We collaborate with the eminent Anders Lexne, from Lexne Movie Guns, and his crew, who have the license for a huge number of weapons to use for film shoots. We have worked together on several occasions, which helps, since Anders knows what we need, and all the circumstances that goes for recording audio.

Was it loud?

Firing weapons in small, closed spaces is extremely loud, and very fatiguing on your ears after a while. You can feel the pressure in your whole body. It’s also a big difference between the weapons, the Glock pistol has a very snappy and transient rich sound, while the Mossberg shotgun has a more low frequency fluffy sound. On a long distance it almost resembles the tone in a kick drum.

Did you use live rounds?

For obvious reasons, since we can’t pay for repairing the whole place, we fired blanks. Blanks are, in my experience, a bit louder, but not as snappy and transient as live ammo. But it also depends on how the blanks have been prepped, how much powder and which kind of powder that goes into them.

What equipment did you use?

As usual we at Pole follow our mantra “more is more”. You never know what kind of interesting sound you can capture with a wide range of different placements, recorders and microphones. Because of this we use quite a lot of microphones, making sure we don’t miss anything interesting.

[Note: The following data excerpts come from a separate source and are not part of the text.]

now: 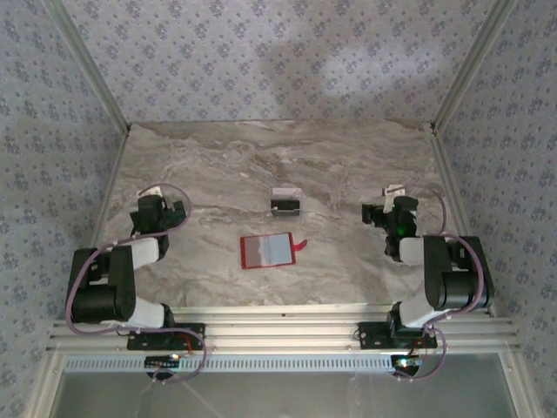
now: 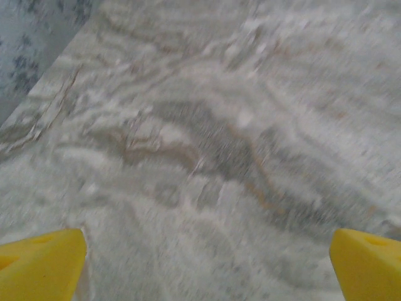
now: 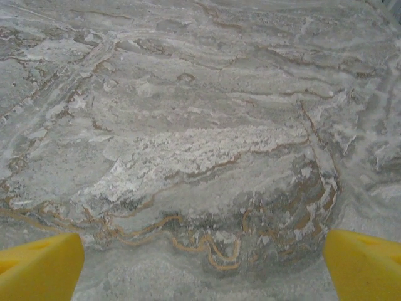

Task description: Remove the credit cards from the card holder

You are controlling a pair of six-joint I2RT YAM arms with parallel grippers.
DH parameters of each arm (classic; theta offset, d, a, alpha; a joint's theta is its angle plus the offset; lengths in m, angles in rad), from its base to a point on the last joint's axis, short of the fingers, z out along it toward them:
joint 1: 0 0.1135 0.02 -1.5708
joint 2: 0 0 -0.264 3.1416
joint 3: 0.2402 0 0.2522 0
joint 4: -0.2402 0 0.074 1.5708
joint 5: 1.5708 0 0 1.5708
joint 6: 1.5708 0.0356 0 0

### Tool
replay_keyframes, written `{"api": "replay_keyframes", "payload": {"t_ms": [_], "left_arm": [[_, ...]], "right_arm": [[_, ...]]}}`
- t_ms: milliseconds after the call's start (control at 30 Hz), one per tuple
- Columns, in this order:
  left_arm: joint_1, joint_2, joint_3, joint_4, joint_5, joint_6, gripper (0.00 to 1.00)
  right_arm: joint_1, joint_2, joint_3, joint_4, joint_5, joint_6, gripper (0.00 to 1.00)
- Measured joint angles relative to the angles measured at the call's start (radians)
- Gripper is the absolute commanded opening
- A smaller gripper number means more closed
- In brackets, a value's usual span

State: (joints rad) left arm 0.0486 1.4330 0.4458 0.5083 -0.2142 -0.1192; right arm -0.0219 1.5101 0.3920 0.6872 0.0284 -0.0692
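The card holder point(image 1: 267, 251) lies open flat on the marble table point(image 1: 348, 165), with its pale inner pockets facing up and its red snap tab pointing right. Just beyond it a dark credit card point(image 1: 285, 203) with a pale band along its far edge rests on the table, apart from the holder. My left gripper point(image 1: 161, 212) hovers left of both, and its yellow fingertips point(image 2: 44, 263) stand wide apart over bare marble. To the right of them my right gripper point(image 1: 389, 215) is open too, with nothing between its yellow fingertips point(image 3: 363, 263).
Patterned walls close the table in at the back and on both sides. An aluminium rail point(image 1: 278, 326) carrying the arm bases runs along the near edge. Bare marble lies between each gripper and the holder.
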Motion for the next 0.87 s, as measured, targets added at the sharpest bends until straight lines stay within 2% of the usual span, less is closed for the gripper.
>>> {"api": "replay_keyframes", "payload": {"t_ms": [133, 300, 567, 867], "left_arm": [[0.008, 0.026, 0.000, 0.097, 0.084, 0.015, 0.99], [-0.019, 0.089, -0.018, 0.207, 0.129, 0.052, 0.99], [-0.056, 0.096, -0.037, 0.270, 0.111, 0.085, 0.99], [-0.055, 0.096, -0.037, 0.289, 0.105, 0.085, 1.00]], "right_arm": [[0.000, 0.005, -0.010, 0.048, -0.011, 0.007, 1.00], [0.001, 0.005, -0.010, 0.084, -0.006, 0.014, 1.00], [-0.005, 0.005, -0.010, 0.089, -0.010, 0.026, 1.00], [-0.005, 0.005, -0.010, 0.089, -0.010, 0.029, 1.00]]}}
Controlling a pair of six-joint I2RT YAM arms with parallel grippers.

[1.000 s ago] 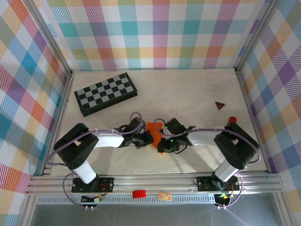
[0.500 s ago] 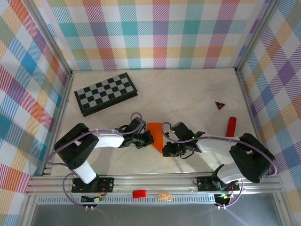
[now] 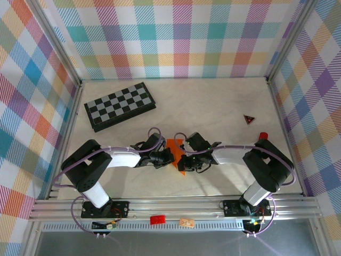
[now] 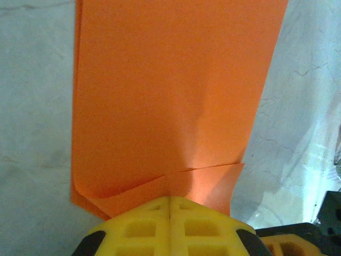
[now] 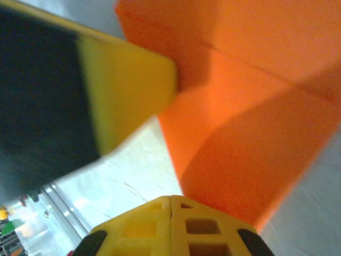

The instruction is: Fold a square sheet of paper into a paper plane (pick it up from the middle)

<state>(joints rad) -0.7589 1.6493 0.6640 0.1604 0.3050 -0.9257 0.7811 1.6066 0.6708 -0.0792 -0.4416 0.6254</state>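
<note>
The square sheet of paper (image 3: 173,145), bright orange and already partly folded, lies on the table (image 3: 213,106) just below the centre of the overhead frame, between the two wrists. In the left wrist view a slanted flap is doubled over along the sheet's lower edge. The left gripper (image 4: 170,198) has its yellow fingers pressed together at bottom centre, tips right at that flap, with nothing between them. The right gripper (image 5: 170,198) also has its fingers together, at a lower corner of the sheet (image 5: 256,106), which bows up off the table there.

This paper looks thin, light and limp. It should slide easily on the smooth table and take a crease wherever it is pinched, so stray pressure would likely leave a wrong fold. The safest hold is probably along an existing folded edge near the middle, one arm pinning while the other presses.

The checkerboard (image 3: 120,105) sits well apart at upper left
</note>
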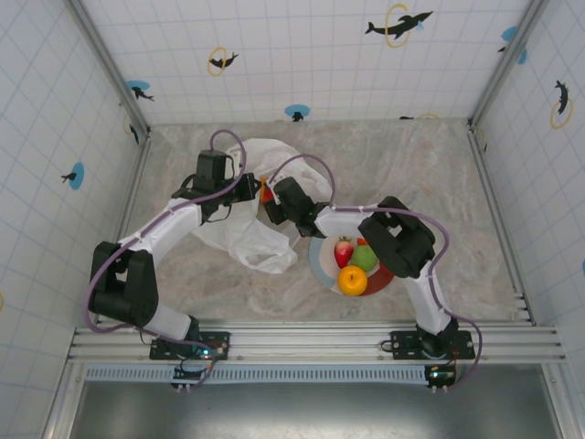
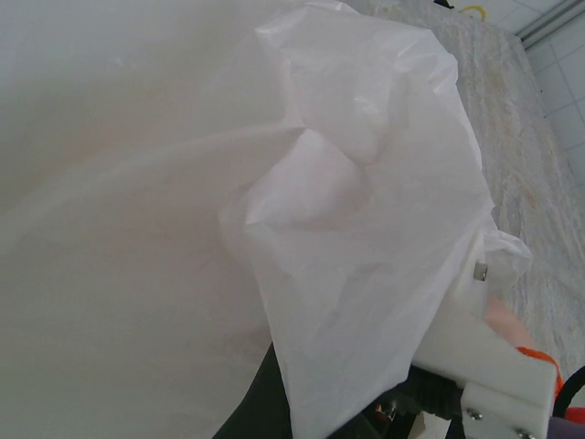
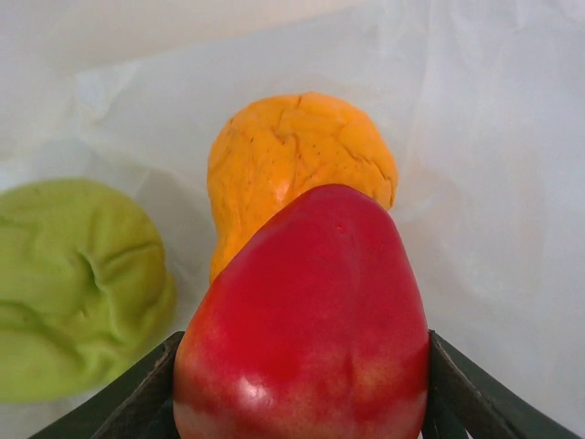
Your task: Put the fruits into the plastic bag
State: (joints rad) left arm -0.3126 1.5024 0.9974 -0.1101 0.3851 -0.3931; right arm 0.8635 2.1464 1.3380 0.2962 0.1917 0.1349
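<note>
The thin, wrinkled, translucent white plastic bag [image 1: 260,242] lies on the mottled grey table [image 1: 439,183]. The left gripper [image 1: 243,188] is at the bag's far left edge, its fingers closed on a fold of the film (from the left wrist, the plastic drapes over one white finger [image 2: 484,340]). The right gripper [image 1: 274,210] reaches into the bag's mouth from the right, its dark fingers [image 3: 137,398] clamped on either side of a glossy red apple [image 3: 302,329]. Inside the bag, just beyond that apple, lie a dimpled orange fruit [image 3: 302,160] and, to its left, a creased green fruit [image 3: 78,283]. Just right of the bag stands the round pink, grey and red plate [image 1: 317,261], carrying a red strawberry [image 1: 344,251], a green apple [image 1: 365,257] and a round orange [image 1: 352,281].
</note>
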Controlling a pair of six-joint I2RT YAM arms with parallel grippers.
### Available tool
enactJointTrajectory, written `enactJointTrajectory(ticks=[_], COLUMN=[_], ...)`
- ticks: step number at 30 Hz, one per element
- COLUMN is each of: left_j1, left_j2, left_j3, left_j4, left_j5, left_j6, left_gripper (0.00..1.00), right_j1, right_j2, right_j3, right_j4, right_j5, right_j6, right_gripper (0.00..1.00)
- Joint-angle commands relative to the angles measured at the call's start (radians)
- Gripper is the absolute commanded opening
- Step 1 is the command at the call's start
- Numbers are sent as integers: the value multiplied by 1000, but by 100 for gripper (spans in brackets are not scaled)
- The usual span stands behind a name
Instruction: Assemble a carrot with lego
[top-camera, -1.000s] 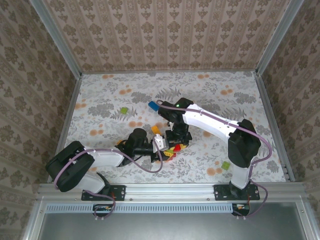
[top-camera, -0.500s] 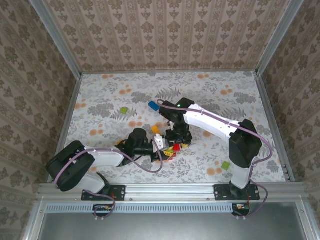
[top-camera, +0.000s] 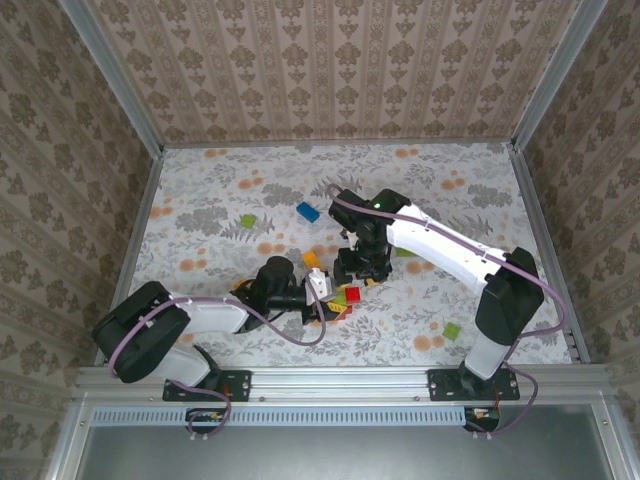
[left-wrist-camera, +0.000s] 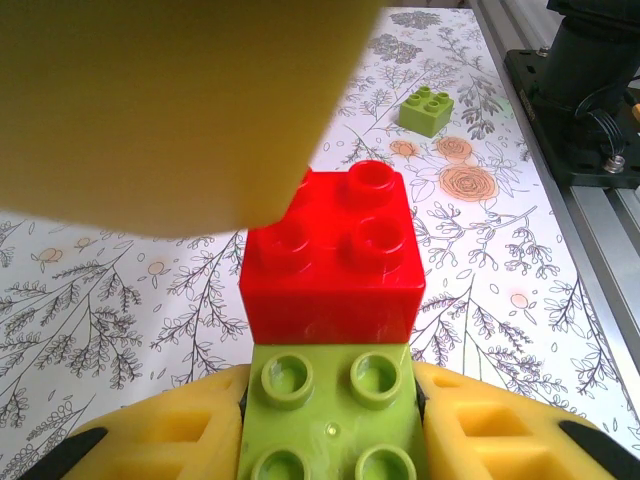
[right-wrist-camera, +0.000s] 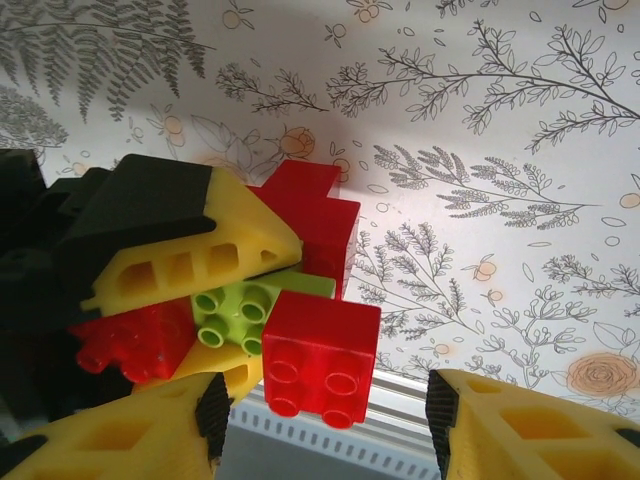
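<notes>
- Your right claw has its jaws apart with nothing between them. Its yellow fingertips flank a red brick without touching it.
- That red brick sits on one end of a green brick and covers only part of it. You cannot tell from here whether it is pressed fully home.
- Your left claw is clamped on the green brick and holds the lego stack low over the table, near the middle front.
- More red pieces crowd just behind the left claw's fingers.
- Main risk: if a fingertip of the right claw brushes the red brick as you move off, a half-seated brick could pop loose.
- Second risk: pressing down on that overhanging end could twist the green brick in the left claw's narrow hold.
- The loose blue brick and orange brick lie well apart and are safe for now.
</notes>
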Motion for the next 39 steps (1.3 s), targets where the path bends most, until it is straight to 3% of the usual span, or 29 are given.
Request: enactJointTrajectory(ticks=[1, 16, 26, 30, 39], left_j1=[-9, -8, -9, -9, -9], left_j2=[26, 33, 31, 24, 13], left_j3=[5, 5, 7, 6, 2], left_j4=[-53, -53, -54, -54, -47], left_j5=[-16, -18, -20, -19, -8], left_j6=[20, 20, 18, 16, 17], left_gripper=[38, 38, 40, 46, 73], right_j1=[-6, -4, -4, -6, -24], right_j2=[-32, -41, -61, -90, -144], right_j3=[-29, -127, -103, -54, 2], right_j4=[-8, 39, 39, 31, -32], right_j5=[7, 12, 18, 16, 53], right_j6=[14, 25, 13, 1, -22], right_gripper=[56, 55, 55, 57, 58])
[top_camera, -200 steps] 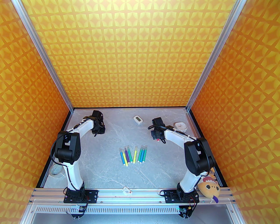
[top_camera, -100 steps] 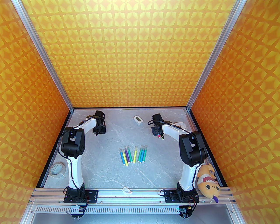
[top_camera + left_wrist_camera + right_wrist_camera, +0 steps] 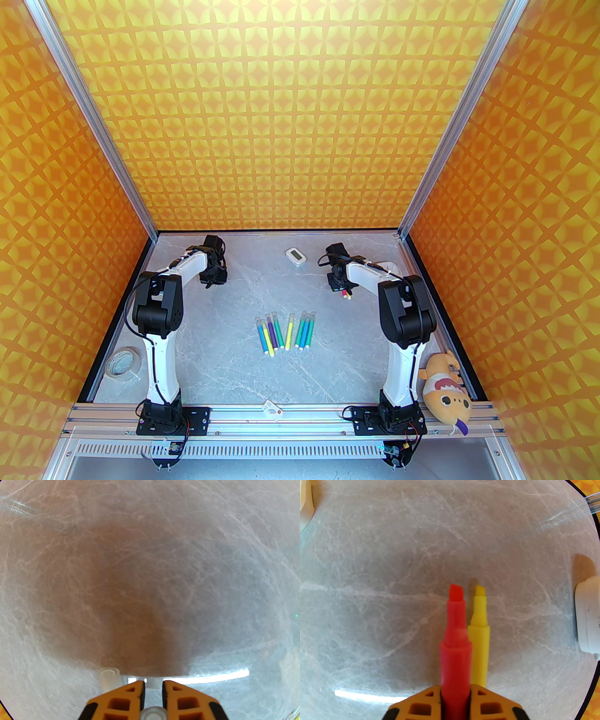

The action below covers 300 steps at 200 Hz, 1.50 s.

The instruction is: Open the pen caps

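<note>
Several capped pens lie side by side at mid-table, their pale pen caps pointing away from the arm bases. At the back left my left gripper is shut on a translucent pen cap. Another loose cap stands on the table just left of its fingers. At the back right my right gripper is shut on an uncapped red-pink pen, held low over the table. An uncapped yellow pen lies just right of it. In the top view the right gripper hangs over both tips.
A white timer sits at the back centre, a cream object behind the right arm. A tape roll lies at the left edge, a plush toy at the near right. A small white tag rests on the front rail.
Both elbows have swung inward. The right gripper has dropped lower and shifted slightly right with the red-pink pen, ending beside the yellow pen. The left gripper has barely moved.
</note>
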### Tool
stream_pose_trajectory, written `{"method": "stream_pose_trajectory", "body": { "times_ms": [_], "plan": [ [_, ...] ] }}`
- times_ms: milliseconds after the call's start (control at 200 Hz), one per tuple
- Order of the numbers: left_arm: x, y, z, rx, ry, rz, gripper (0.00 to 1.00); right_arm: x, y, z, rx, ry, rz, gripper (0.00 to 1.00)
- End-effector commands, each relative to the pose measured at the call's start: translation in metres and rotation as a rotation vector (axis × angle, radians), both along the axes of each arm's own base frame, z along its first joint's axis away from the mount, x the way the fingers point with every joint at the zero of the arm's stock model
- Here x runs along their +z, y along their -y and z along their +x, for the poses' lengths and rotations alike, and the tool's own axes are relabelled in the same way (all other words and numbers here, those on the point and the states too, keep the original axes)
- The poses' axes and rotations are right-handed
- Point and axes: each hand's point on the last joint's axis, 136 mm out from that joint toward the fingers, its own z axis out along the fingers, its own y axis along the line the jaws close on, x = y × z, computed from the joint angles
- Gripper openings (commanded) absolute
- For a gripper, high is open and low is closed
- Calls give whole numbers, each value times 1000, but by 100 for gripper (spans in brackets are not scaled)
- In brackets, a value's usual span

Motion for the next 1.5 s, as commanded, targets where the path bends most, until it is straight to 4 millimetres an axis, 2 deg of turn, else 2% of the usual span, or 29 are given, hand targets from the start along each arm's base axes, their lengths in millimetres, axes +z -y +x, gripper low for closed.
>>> {"method": "stream_pose_trajectory", "body": {
  "times_ms": [0, 245, 760, 930, 1275, 1440, 1460, 1495],
  "plan": [
    [-2, -3, 1, -10, -14, 23, 16, -1, 6, 1, -14, -17, -20, 7],
    [-6, -4, -4, -10, -29, 24, 20, -3, 8, 1, -20, -23, -21, 12],
    [7, -6, -12, -10, -18, 24, 26, -8, 9, -1, -15, -42, -16, 19],
    [21, -5, -13, -9, 9, 18, 27, -8, 8, -1, -13, -44, -14, 21],
    [63, 2, -15, -27, 87, -18, 31, -7, 6, 0, -8, -44, -2, 26],
    [83, 10, -24, -36, 137, -55, 33, -6, 5, 0, -10, -44, 6, 27],
    [77, 11, -31, -36, 123, -59, 34, -6, 4, 0, -9, -44, 9, 28],
    [79, 13, -35, -35, 134, -76, 35, -6, 3, -1, -7, -44, 15, 28]
  ]
}}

In this case we recorded a total of 30 tracks across 14 recorders. Some highlights might be, the two MixPre-10 II’s we used, recording in 32-bit to enable more flexibility post when editing the library for release where it is converted down to 24 bit. My favourite mic setup on these recorders where the Sennheiser 8040’s in ORTF, having a really nice stereo width in my opinion. Another highlight might be the Sound Devices Scorpio which had the Holophone 7.1 and the AMBEO hooked up to it.

Who put together the library after the recording?

Daniel and Robin worked on the editing of this library. The first thing that you need to do is back up all the recorders and sync them with each other and make sure position and names of all the mics and recorders are correct. This was Daniel’s part of the work. Then Robin took over and started work on editing the whole thing. This was a huge undertaking, firstly he narrowed the whole recording down from around 300GB to around 13GB. A lot of silence in there. Next step is to remove unwanted sounds within the tails of the guns. Sounds like shells dropping, voices and other unwanted hums and noises. Here iZotope’s RX is the savior, it makes this work easy and fairly quick. Last step is to package it. Then it’s all about finding a good descriptive name for each location and mic position. After that it is off to Paul and for him get the final eye on things as well as taking care of keywords and making the library release ready.

Read more about how to edit gun sounds.

Is it easy to find what you are looking for?

Yes! Our team has worked hard to ensure your easily find what you’re looking for.

Every sound in the library has been described with individual, detailed text. The model, manufacturer, country of origin, and similar model matches are all listed, paired with synonyms for performance as well as soundalike keywords. The character of each room, microphone distance, and much more are embedded in the metadata for accurate – as well as descriptive – search results.

Later this year you are also releasing the urban shooting library. What other handgun libraries do you have in your catalog?

We have over 70 weapon libraries including bundles. Everything from the classics like Thompson 1928A1, Desert Eagle .44 and SPAS-12 to the huge Warfare 2 Library which showcases 627 field recordings in 19.82 GB from a genuine military exercise.